━━ EXERCISE INPUT ━━

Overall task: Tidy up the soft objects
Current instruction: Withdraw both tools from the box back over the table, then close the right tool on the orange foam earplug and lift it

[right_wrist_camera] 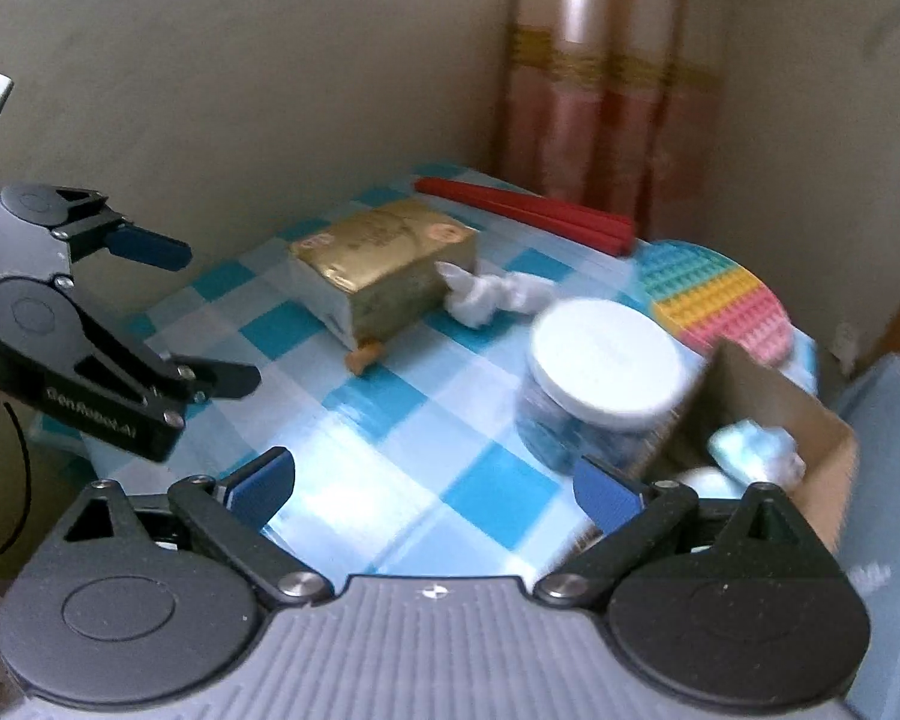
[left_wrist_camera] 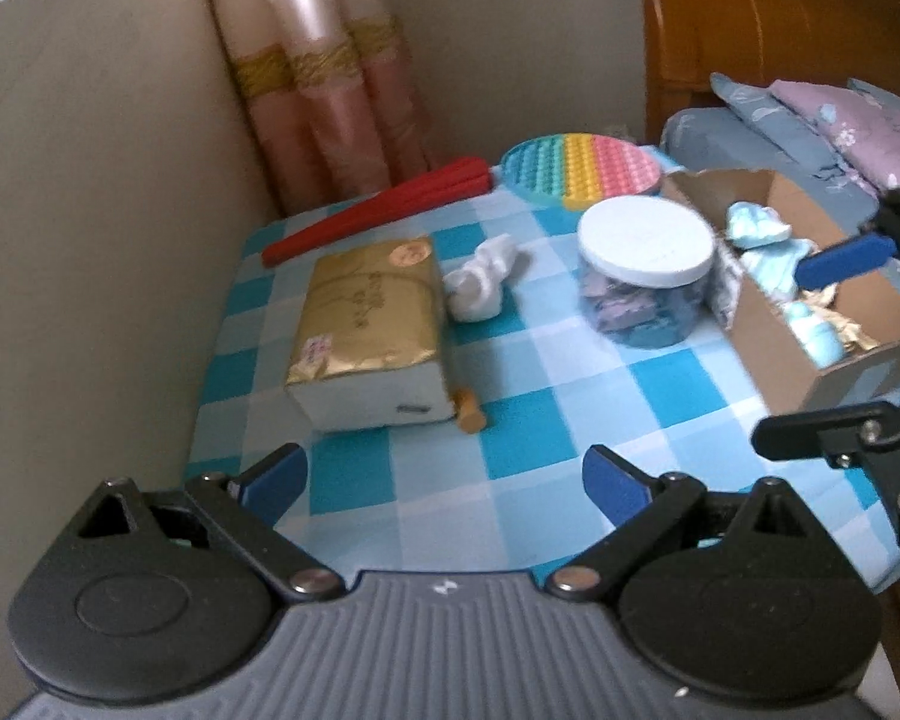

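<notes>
A white soft toy [left_wrist_camera: 483, 282] lies on the blue checked tablecloth [left_wrist_camera: 510, 420] beside a gold-wrapped box [left_wrist_camera: 366, 324]; it also shows in the right wrist view [right_wrist_camera: 486, 294]. A cardboard box [left_wrist_camera: 810, 294] at the right holds pale blue soft toys [left_wrist_camera: 756, 228], also seen in the right wrist view [right_wrist_camera: 756, 450]. My left gripper [left_wrist_camera: 444, 486] is open and empty over the table's near edge. My right gripper [right_wrist_camera: 435, 492] is open and empty, close to the cardboard box [right_wrist_camera: 768, 396].
A clear jar with a white lid [left_wrist_camera: 645, 270] stands between the toy and the box. A rainbow pop mat [left_wrist_camera: 582, 168] and a red folded fan [left_wrist_camera: 378, 210] lie at the back. A small orange piece [left_wrist_camera: 471, 414] lies by the gold box. Wall at left, bed at right.
</notes>
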Tool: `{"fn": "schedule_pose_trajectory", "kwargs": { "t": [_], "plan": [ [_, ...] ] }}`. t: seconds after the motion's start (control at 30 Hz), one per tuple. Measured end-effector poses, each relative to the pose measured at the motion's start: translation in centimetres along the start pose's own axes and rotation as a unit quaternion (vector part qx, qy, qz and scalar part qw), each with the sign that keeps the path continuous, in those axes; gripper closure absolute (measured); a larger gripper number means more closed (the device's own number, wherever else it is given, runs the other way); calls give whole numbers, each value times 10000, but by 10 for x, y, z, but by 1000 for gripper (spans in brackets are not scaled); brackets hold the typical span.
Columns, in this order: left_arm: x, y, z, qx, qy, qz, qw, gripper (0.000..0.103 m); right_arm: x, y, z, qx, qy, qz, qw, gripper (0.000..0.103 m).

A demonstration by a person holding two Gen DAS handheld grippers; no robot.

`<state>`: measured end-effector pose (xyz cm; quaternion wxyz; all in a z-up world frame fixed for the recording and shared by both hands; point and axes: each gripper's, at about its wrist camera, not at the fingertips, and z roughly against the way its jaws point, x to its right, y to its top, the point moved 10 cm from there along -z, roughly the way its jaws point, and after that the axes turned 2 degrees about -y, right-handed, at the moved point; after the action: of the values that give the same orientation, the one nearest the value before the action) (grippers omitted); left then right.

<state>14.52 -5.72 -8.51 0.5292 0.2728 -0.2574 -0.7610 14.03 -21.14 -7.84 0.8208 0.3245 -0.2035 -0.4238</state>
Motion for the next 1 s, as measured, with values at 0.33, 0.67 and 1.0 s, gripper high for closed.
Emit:
{"fn": "schedule_pose_trajectory", "kwargs": {
  "t": [0.33, 0.67, 1.0],
  "plan": [
    [-34, -27, -29, -459, 292, 225, 9983, 5, -26, 37, -76, -259, 691, 881, 9934, 11],
    [-50, -42, -45, -709, 376, 390, 9960, 5, -56, 50, -142, -891, 1426, 1844, 9684, 15],
    [-54, -45, -53, -707, 329, 505, 9957, 5, -73, 50, -171, -1219, 1710, 2271, 9510, 15]
  ]
}}
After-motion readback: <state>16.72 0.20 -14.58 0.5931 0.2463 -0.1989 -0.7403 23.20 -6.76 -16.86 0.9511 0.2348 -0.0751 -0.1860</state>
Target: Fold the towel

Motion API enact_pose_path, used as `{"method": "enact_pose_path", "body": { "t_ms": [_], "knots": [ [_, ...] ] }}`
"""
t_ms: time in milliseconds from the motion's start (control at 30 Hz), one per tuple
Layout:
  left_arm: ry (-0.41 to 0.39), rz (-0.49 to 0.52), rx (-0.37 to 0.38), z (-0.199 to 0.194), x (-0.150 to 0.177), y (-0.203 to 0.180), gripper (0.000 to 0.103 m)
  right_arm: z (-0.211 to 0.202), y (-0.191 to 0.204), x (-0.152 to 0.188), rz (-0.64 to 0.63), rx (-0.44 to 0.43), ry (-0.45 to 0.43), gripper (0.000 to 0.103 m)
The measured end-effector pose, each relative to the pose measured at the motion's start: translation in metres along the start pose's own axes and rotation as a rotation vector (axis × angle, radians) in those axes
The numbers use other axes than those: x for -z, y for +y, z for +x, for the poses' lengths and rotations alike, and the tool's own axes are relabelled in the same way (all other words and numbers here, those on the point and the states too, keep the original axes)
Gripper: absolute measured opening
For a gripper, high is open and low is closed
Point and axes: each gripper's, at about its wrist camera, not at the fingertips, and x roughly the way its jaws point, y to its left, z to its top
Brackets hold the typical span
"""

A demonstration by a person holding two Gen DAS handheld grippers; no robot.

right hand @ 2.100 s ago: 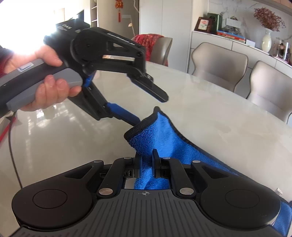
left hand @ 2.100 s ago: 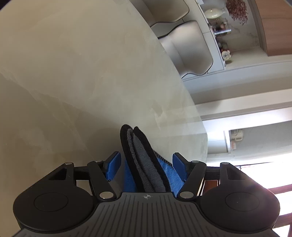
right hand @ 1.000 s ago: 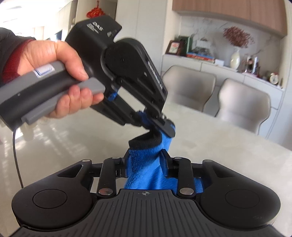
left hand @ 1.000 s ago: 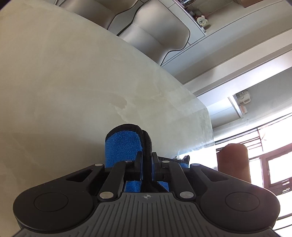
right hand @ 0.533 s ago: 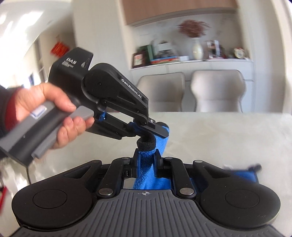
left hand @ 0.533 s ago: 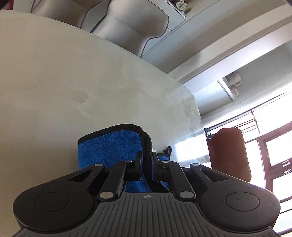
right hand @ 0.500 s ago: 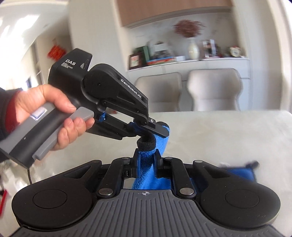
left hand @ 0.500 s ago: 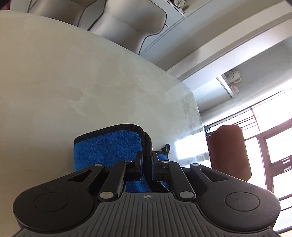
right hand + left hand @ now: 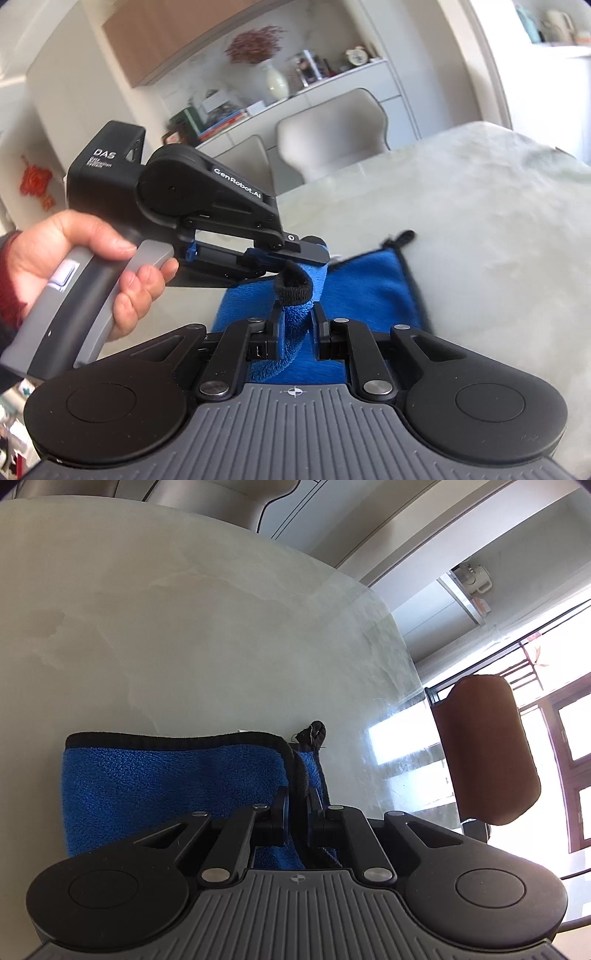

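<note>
While I look along my left gripper [image 9: 298,801], I see its two jaws pressed close together on the black-trimmed edge of the blue towel [image 9: 170,786], which runs up between them in the lower middle of the frame. To the left of the jaws a flat blue panel of the towel spreads out, with its black border along the top. Just above and right of the jaws a small black loop [image 9: 313,734] of the towel stands up. Behind it the pale marble table [image 9: 184,627] fills the middle and left of the frame, and a brown chair back [image 9: 487,749] is at the right side, before bright windows.

In the right wrist view, my right gripper [image 9: 297,325] pinches a fold of the same towel [image 9: 369,288] between its jaws, low in the middle of the frame. A rolled black hem of the cloth rises just above the fingertips. The left gripper [image 9: 295,258] comes in from the left, and its fingers close on the towel right above that hem. My left hand [image 9: 92,266] holds its grey handle at the left edge. The rest of the towel lies on the table [image 9: 480,221], to the right of the jaws. Two beige chairs [image 9: 328,129] and a shelf with a white vase [image 9: 277,83] are in the upper part.
</note>
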Motion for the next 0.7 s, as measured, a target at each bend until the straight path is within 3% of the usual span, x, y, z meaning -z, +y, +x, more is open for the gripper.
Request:
{"method": "enact_pose_path", "body": {
  "t_ms": [467, 700],
  "knots": [
    [-0.013, 0.132, -0.057, 0.010, 0.006, -0.029, 0.008, -0.006, -0.040, 0.008, 0.102, 0.033, -0.017, 0.015],
    [-0.005, 0.134, -0.073, 0.022, 0.010, -0.028, 0.009, -0.003, -0.051, 0.010, 0.130, 0.063, 0.000, 0.015]
  ]
}}
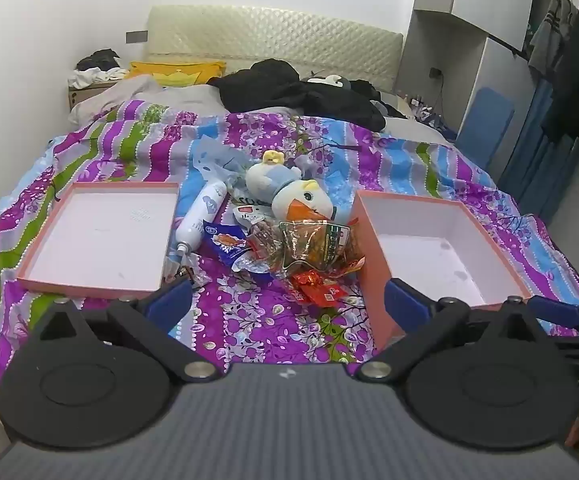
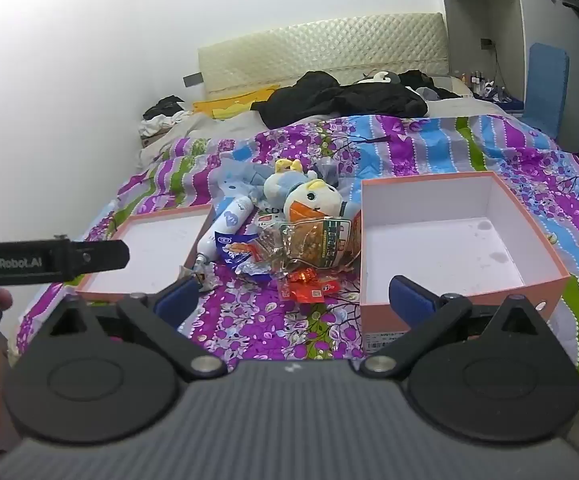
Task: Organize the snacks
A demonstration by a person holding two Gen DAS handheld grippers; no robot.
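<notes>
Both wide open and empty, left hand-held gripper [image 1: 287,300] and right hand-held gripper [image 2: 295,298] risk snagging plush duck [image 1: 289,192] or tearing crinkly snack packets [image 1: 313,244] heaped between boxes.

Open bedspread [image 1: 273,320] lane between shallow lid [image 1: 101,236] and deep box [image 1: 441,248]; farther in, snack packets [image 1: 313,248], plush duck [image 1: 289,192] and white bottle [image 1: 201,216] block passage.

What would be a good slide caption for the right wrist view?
Open right gripper above a floral bedspread, facing a pile of snack packets and a plush duck between two empty pink boxes.
</notes>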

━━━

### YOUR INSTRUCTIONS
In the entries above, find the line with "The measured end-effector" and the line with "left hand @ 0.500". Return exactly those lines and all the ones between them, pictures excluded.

### WRITTEN ANSWER
The measured end-effector pose, each relative to the pose measured at the motion's start: translation in metres along the start pose's own axes and rotation as a rotation vector (axis × angle, radians) in those axes
The numbers use other axes than those: x for -z, y for +y, z for +x, for the poses' lengths and rotations alike, and the tool's own axes are relabelled in the same way (all other words and numbers here, those on the point and the states too, keep the original axes)
Gripper: absolute measured opening
For a gripper, high is open and low is closed
Point and axes: each gripper's, at about its wrist camera, not at the fingertips, and x roughly the way its jaws point, y to its left, z to its top
Brackets hold the typical span
"""

A demonstration by a person holding two Gen DAS handheld grippers; no robot.

right hand @ 2.100 s ago: 
left hand @ 2.100 s ago: 
right hand @ 1.000 s ago: 
left hand @ 1.000 s ago: 
right hand @ 0.533 s ago: 
left hand @ 0.533 s ago: 
right hand @ 0.500 s ago: 
left hand @ 0.500 s ago: 

No additional response is needed to complete this exercise.